Cancellation Consideration. On the terms and conditions set forth in this Agreement, the Company agrees to execute and deliver the Cancellation Consideration, and the Creditor agrees to accept such Cancellation Consideration. The Cancellation Consideration shall be executed and delivered by the Company to the Creditor on the Effective Date or at such other place and time as the Parties may agree.
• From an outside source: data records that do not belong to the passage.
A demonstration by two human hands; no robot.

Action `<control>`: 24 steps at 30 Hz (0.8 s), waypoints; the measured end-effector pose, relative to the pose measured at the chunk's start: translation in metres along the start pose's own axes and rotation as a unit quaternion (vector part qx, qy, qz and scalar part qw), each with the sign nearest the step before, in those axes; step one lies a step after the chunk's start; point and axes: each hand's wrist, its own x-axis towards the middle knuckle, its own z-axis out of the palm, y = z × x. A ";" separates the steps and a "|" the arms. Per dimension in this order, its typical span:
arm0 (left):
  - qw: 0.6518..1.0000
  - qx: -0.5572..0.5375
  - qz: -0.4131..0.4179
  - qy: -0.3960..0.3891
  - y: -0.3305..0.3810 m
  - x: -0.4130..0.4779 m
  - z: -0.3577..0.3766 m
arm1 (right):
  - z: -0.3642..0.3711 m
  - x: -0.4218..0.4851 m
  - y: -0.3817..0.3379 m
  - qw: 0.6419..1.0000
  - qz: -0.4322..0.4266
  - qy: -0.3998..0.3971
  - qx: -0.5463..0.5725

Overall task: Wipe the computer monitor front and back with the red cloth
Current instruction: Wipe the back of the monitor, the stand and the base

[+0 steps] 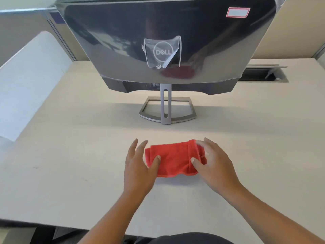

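The computer monitor (123,41) stands on the desk with its glossy back side toward me, a logo at its centre and a red-bordered sticker at its upper right. Its grey stand (166,110) rests on the desk behind the red cloth (174,161), which lies folded on the desk in front of me. My left hand (139,166) sits at the cloth's left end with its thumb on the fabric. My right hand (214,162) pinches the cloth's right end between thumb and fingers.
The pale desk (70,155) stretches out around the cloth. A cable slot (263,74) is cut into it at the back right. A white partition panel (29,81) runs along the left side. The desk's front edge lies just before my body.
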 end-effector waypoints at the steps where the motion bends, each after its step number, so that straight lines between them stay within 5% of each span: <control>1: 0.998 0.047 0.035 -0.017 -0.004 0.000 0.001 | 0.005 -0.001 -0.003 1.000 -0.008 -0.004 -0.018; 6: 0.932 0.245 0.237 -0.123 -0.038 0.002 0.024 | 0.050 -0.008 -0.017 0.985 -0.108 -0.006 -0.137; 13: 0.899 0.284 0.279 -0.183 -0.084 0.010 0.044 | 0.089 -0.006 0.014 0.959 -0.062 -0.060 -0.271; 24: 0.877 0.289 0.338 -0.184 -0.062 0.025 0.017 | 0.078 -0.004 -0.007 0.949 -0.069 -0.027 -0.308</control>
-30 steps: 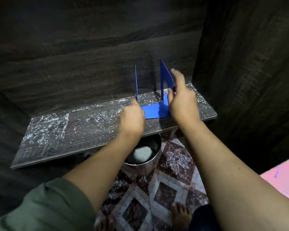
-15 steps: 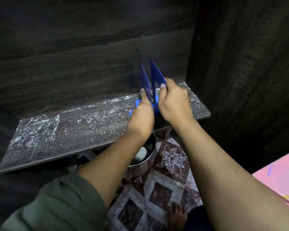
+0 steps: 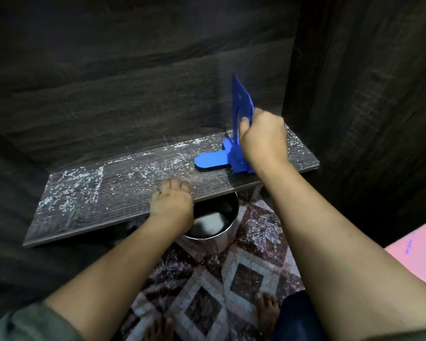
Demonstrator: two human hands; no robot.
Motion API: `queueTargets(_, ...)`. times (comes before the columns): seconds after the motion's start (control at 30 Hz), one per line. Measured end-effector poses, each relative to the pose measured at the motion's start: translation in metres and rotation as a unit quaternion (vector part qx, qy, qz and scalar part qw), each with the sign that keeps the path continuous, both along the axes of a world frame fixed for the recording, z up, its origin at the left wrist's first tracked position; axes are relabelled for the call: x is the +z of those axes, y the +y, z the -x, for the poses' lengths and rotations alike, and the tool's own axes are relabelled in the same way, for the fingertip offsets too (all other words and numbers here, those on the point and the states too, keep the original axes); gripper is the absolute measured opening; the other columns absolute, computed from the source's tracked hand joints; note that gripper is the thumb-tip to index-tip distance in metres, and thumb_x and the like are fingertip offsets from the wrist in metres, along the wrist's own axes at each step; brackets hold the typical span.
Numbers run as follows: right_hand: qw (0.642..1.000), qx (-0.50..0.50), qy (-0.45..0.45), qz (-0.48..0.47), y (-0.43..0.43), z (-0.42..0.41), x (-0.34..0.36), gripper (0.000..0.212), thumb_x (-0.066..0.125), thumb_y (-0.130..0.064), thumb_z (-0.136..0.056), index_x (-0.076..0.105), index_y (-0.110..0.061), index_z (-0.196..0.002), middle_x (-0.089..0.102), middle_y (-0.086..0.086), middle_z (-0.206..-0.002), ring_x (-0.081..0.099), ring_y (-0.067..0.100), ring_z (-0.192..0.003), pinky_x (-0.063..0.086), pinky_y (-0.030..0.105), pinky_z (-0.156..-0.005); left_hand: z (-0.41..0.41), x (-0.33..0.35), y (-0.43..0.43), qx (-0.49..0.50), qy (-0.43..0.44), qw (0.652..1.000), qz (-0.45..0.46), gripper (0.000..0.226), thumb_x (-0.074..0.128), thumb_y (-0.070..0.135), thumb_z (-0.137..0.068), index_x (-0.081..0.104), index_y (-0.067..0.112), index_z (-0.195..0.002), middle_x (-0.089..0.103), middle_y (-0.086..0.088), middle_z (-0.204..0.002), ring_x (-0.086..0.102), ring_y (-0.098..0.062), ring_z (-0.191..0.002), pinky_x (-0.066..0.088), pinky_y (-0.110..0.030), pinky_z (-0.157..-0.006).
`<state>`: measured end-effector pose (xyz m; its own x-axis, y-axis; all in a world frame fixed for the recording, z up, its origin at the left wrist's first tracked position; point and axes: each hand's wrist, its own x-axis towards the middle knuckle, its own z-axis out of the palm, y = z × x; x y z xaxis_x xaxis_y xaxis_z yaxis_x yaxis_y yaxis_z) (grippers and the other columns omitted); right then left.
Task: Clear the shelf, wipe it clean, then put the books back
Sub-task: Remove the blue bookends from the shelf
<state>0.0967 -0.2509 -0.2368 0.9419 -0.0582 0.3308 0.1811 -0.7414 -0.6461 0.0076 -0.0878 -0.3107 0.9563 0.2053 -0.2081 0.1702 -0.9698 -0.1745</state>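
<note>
The dark wooden shelf point(image 3: 103, 195) carries no books and is speckled with white dust. At its right end stand the blue metal bookends point(image 3: 240, 102), pressed together, with a flat tongue point(image 3: 210, 160) lying on the board. My right hand point(image 3: 263, 136) grips their upright plates from the right. My left hand point(image 3: 171, 201) rests at the shelf's front edge, left of the bookends, fingers loosely curled and holding nothing.
Under the shelf stands a steel pot point(image 3: 221, 238) with a pale lump inside. A pink box point(image 3: 421, 257) lies at the right edge. Dark wood walls close in behind and on the right. Bare feet stand on a patterned floor point(image 3: 246, 274).
My left hand pushed the second bookend against the first, let go and drew back to the shelf's front edge. My right hand keeps its hold on the uprights.
</note>
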Motion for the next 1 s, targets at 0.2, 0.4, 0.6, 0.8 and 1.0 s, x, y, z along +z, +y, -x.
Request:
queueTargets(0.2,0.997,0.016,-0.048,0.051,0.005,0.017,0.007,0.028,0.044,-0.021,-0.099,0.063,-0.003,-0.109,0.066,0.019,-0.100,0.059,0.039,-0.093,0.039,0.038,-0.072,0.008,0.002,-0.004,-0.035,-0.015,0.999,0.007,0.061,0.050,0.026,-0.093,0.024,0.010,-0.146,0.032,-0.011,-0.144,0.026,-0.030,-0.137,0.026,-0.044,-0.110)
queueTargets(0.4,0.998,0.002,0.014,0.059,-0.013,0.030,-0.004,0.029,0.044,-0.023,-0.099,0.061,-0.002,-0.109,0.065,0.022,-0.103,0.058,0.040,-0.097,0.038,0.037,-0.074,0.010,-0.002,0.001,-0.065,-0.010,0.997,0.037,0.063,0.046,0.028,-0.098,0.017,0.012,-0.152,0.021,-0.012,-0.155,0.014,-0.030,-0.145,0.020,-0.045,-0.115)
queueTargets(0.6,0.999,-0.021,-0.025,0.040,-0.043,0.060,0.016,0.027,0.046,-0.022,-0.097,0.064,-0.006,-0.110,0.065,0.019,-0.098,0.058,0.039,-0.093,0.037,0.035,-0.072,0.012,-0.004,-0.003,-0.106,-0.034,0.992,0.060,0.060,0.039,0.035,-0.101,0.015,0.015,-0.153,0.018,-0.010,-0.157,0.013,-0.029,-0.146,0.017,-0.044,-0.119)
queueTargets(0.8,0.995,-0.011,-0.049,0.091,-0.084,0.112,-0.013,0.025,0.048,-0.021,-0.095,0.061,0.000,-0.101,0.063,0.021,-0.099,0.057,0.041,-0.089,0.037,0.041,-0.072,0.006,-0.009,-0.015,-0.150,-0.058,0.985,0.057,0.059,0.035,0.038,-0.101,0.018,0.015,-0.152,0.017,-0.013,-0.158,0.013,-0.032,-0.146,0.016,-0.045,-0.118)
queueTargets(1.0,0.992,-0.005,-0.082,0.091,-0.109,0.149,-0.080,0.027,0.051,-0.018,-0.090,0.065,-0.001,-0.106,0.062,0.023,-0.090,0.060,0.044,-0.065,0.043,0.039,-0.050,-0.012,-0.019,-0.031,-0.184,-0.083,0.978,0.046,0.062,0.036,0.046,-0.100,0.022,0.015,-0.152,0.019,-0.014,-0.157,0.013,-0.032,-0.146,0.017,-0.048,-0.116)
Pursuant to the terms and conditions of the Creditor Purchase Agreement and this Agreement, the Creditor agrees that, upon execution and delivery of the Cancellation Consideration, the Creditor shall have received the securities or substantially the same securities provided for upon execution of the Creditor Purchase Agreement had the Creditor subscribed for Units under the Creditor Purchase Agreement in the manner provided for therein, and that the Company shall have no further obligations to issue any Units, any OID Convertible Note, any Class E Warrant, any Class F Warrant, any Common Stock, or any security convertible into, exchangeable for, or exercisable to purchase any of the foregoing securities, or any other security, make any payment, have any obligation, or execute, deliver or perform any obligation with respect to any of the Creditor Purchase Agreement or the Creditor Registration Rights Agreement, except as expressly required under the terms and provisions specifically governing and applicable to any of the Creditor OID Note or the Creditor Warrants under any of the Creditor Purchase Agreement, the Creditor Registration Rights Agreement, the Creditor OID Note, or the Creditor Warrants.

Appears in 3 contracts

Samples: Cancellation and Exchange Agreement (Marizyme, Inc.), Cancellation and Exchange Agreement (Marizyme, Inc.), Cancellation and Exchange Agreement (Marizyme, Inc.)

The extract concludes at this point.